Robert Wiblin: But all of that said, I have no idea how useful it could turn out to be in the future, which is one of the reasons I’m very keen to have this conversation, to try to see whether it could potentially accomplish a lot more good going forward. If I can start with a skeptical quote from the cryptographic expert Bruce Schneier, who I imagine you’re aware of, who write this in Wired in February.
Robert Wiblin: “Do you need a public blockchain? The answer is almost certainly no. A blockchain probably doesn’t solve the security problems you think it solves. The security problems it solves are probably not the ones you have. Manipulating audit data is probably not your major security risk. A false trust in blockchain can itself be a security risk and the inefficiencies, especially in scaling, are probably not worth it.”
Robert Wiblin: “I’ve looked at many blockchain applications and all of them could achieve the same security properties without using blockchain. Of course, then they wouldn’t have the cool blockchain name though. Honestly, cryptocurrencies are useless. They’re only used by speculators looking for quick riches, people who don’t like government-backed currencies, and criminals who want a black market way to exchange money.”
Robert Wiblin: So your collaborator, Glen Weyl, is also pretty skeptical of blockchains as he mentioned when I interviewed him a couple of months ago. And you’ve been admirably candid about what they can and can’t do so far. So to me, kind of like Bruce, it seems like so far that the main application for blockchains has been to facilitate illegal activities like tax evasion or avoidance of capital controls or selling drugs. Which may or may not be good, but it’s not going to transform the economy. In terms of what it’s useful for now, what kind of functions can it deliver for me that I can’t get some other way through like saving my investments in a bank account, or in equities, or transacting using my credit card. Is there anything?
Vitalik Buterin: Yeah. I probably want to break my answer up into a few parts.
Vitalik Buterin: So the first part is, what blockchains have done up to today, which I would say is realistically pretty much entirely cryptocurrency.
Vitalik Buterin: Blockchains beyond cryptocurrency are themselves a big sector that I’m very excited about. But being realistic, there has been very little actual deployment of blockchain applications outside of cryptocurrency so far. And I do think that’s going to change and it’s starting to change. For example, in Singapore there is this thing called OpenCerts, which is basically using blockchains to verify that certificates like university degrees haven’t been revoked yet. And they’ve managed to get partnerships with a lot of universities and different institutional entities. So there’s things like that. But now and in the past, cryptocurrency has definitely had the biggest impact.

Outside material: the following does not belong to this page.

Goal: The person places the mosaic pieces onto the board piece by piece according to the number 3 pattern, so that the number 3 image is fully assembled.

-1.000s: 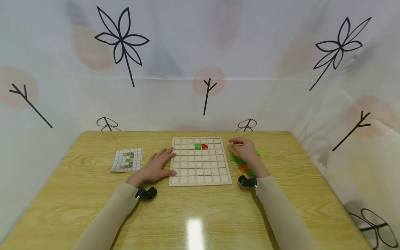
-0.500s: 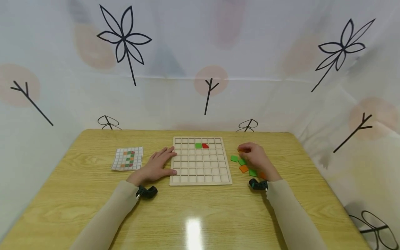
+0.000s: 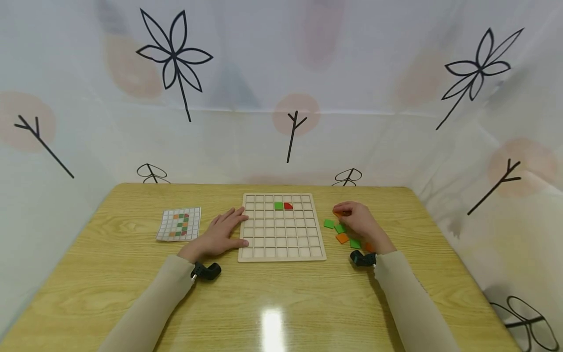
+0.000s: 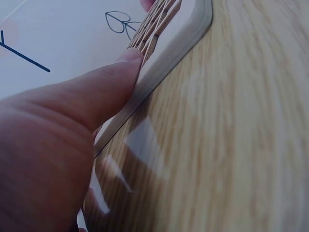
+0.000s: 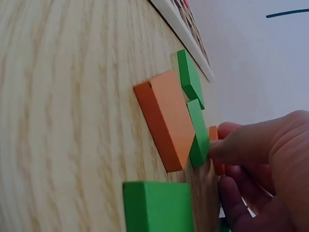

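Tabletop: carries everything before you.
Board: between your grips; second row from the far side holds two pieces in neighbouring cells.
Left grip: released, fingers spread, fingertips and thumb touching the board's left edge.
Right grip: your thumb and fingers pinch an orange tile; the board lies to its left, so this hand is nearer the tile.
Paper sheet: left of your left grip, printed with a coloured grid.
Orange tile: right of the board, beyond the loose tiles; fingers hide too much to tell its long axis.
Seated pieces: green square, red piece just to its right.
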`<state>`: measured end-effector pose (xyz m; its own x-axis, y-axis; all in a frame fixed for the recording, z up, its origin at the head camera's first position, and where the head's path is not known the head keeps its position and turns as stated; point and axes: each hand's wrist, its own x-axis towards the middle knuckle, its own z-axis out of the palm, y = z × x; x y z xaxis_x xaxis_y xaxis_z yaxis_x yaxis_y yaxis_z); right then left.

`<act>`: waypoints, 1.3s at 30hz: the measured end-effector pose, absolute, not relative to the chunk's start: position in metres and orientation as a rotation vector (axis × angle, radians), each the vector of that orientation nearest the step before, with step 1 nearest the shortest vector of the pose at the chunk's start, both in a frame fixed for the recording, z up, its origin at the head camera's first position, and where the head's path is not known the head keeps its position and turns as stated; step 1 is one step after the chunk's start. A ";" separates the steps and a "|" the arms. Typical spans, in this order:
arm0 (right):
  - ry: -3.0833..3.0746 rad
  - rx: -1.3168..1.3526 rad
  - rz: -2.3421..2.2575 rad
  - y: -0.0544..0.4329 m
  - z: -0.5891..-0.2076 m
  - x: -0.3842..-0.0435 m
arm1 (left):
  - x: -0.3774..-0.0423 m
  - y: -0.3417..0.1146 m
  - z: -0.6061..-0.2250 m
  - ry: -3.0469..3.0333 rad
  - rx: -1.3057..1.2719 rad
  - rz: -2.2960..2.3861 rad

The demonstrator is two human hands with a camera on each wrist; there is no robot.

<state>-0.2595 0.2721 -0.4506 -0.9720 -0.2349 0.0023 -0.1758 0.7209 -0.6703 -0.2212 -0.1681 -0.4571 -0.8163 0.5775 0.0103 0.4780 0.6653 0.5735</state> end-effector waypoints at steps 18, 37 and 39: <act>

Vitalik Buterin: And it’s definitely had both good and bad consequences. On the bad side, there’s obviously hacks and thefts and ransomware and all the things that people already talk about. And on the good side, I think people do underestimate the extent to which it’s actually helped people by making it easier to move money around.
Vitalik Buterin: For example, I visited Africa two months ago and there was this hackathon in Cape Town and I talked to one of the local African community members. This was a guy from Nigeria. And I asked him, “What do people use blockchains for today?” And his answer was actually pretty simple. It’s just “There is a bunch of people here in Africa that are working remotely as software developers or something else, for companies in first world countries and they need to have a way to bring that money back to their homes so they can feed their families and live where they are.”

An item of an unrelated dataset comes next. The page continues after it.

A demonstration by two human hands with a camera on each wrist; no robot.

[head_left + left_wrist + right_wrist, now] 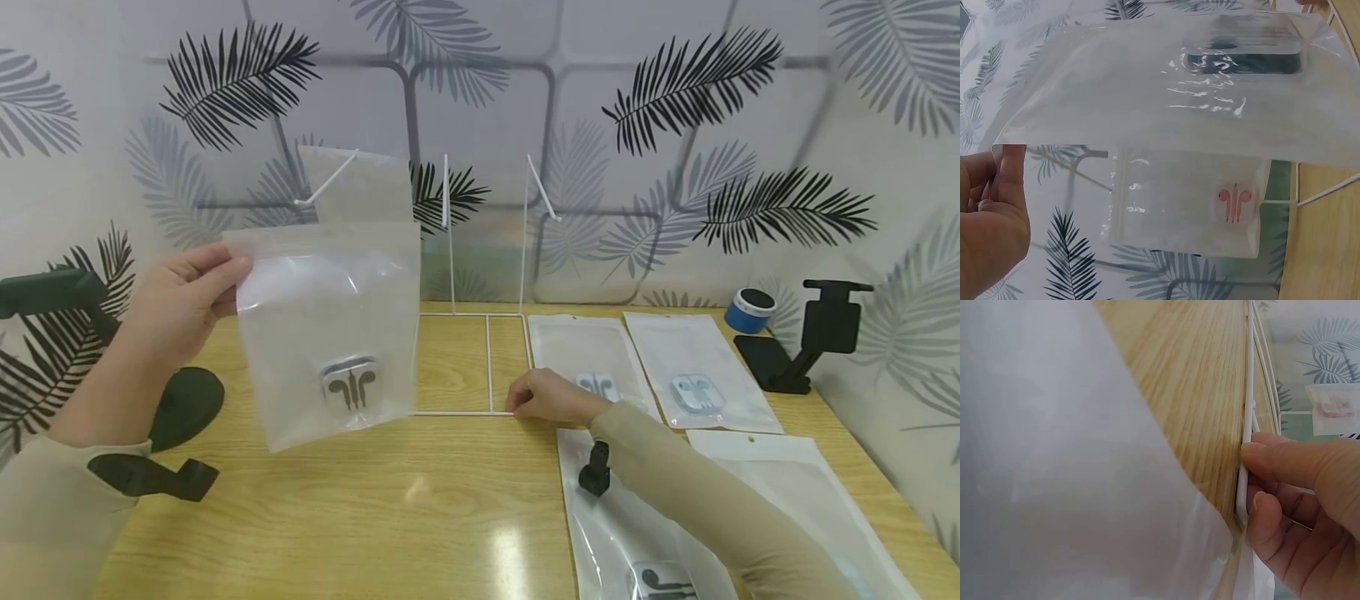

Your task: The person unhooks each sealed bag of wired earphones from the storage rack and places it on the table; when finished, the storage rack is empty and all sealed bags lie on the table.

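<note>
My left hand (180, 296) pinches the upper left edge of a translucent zip bag (300, 317), held up in front of the white wire rack (489, 358). Boxed earphones (350, 383) show near the bag's bottom. Behind it, a second bag (367, 190) hangs on the rack's left hook; pink earphones (1235, 203) show inside it in the left wrist view. My right hand (551, 394) grips the rack's base at its front right corner. In the right wrist view, thumb and fingers (1279, 456) close on the white bar (1249, 381).
Several more bags of earphones lie on the table at the right, such as a back bag (705, 354) and a front bag (795, 475). Behind them stand a blue round object (750, 312) and a black phone stand (831, 325). A dark green stand (187, 404) is at left.
</note>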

Vitalik Buterin: And the nice thing with cryptocurrency is that it’s actually a lot cheaper than many traditional channels, including things like remittance companies. And sometimes people try to measure this and they say, “Oh well, these little quaint remittance companies are going nowhere, the sector is tiny”. But the nice thing about cryptocurrency [inaudible 00:08:20] is that it’s about decentralization and you don’t need a frigging remittance company to do remittance. You just take the money, turn the money into Bitcoin, then sell the bit or ether or whatever, sell it on a local exchange and you’re done. You have it.

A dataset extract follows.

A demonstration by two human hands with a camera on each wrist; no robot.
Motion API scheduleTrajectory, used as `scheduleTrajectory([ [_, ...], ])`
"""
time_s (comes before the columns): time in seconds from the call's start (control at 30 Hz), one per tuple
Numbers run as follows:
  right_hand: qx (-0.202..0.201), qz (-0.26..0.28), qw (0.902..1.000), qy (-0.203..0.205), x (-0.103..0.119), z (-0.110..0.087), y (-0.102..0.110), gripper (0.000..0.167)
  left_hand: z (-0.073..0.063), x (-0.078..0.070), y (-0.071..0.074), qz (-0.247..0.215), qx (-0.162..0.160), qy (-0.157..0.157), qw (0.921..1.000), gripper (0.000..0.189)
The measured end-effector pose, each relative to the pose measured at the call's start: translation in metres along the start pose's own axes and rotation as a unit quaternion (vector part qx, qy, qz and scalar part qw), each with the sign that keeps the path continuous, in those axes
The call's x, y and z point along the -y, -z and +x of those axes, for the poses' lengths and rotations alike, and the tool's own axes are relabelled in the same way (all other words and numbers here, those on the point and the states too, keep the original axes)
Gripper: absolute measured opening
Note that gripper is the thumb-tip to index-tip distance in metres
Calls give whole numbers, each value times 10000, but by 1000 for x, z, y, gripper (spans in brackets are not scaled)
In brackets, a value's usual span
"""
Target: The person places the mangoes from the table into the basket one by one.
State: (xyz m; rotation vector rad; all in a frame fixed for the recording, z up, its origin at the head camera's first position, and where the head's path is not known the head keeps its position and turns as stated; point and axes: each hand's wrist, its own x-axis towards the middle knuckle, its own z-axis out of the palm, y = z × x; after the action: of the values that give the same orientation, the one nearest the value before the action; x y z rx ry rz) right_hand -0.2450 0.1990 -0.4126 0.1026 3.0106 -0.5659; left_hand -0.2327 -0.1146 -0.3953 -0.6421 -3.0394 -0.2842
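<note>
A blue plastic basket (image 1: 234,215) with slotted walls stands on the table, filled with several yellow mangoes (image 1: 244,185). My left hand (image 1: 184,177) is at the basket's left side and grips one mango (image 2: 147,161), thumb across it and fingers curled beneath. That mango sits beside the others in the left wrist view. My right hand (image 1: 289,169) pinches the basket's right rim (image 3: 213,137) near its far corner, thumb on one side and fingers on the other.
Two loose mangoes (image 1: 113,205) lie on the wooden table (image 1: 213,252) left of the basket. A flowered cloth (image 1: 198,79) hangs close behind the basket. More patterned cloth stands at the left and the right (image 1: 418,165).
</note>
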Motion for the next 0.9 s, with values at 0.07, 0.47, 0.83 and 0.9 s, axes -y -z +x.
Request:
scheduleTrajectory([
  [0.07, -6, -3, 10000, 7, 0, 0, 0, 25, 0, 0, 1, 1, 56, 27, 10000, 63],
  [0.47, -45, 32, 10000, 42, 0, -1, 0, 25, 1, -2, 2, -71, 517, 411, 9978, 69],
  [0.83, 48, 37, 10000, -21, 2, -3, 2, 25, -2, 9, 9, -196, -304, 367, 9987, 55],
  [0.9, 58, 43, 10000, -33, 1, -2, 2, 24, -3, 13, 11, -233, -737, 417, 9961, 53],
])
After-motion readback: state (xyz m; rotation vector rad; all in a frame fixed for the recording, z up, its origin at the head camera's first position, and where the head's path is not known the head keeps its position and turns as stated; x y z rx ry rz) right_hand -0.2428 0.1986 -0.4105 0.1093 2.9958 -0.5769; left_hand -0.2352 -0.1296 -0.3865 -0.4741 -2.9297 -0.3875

Vitalik Buterin: So it acts as this global layer that basically says, instead of needing to have institutions that operate both in, say, North America and Africa, you have one class of institutions that operates in North America, lets you convert money over to cryptos. Then you have another class of institutions that operates over in Africa, that acts as the local exchanges and apparently the local exchange situation is actually pretty good there. Then you sell the cryptocurrency and you get the money.
Vitalik Buterin: So there is definitely genuine value in just pretty simple and dumb things like that. And otherwise, you definitely correctly identified that kind of censorship resistance flavored things are another kind of category of usage that just naturally is attracted to this sort of thing. Because that’s a big property that the technology has. And there’s downsides to that, but then there’s also upsides to that as well. And especially as we enter into this less favorable geopolitical environment where you’re going to have a lot of actors trying to restrict people’s ability to do things with each other for reasons that have more to do with zero-sum competition than making humanity better, trade wars and all that. So I definitely agree it’s a complicated issue.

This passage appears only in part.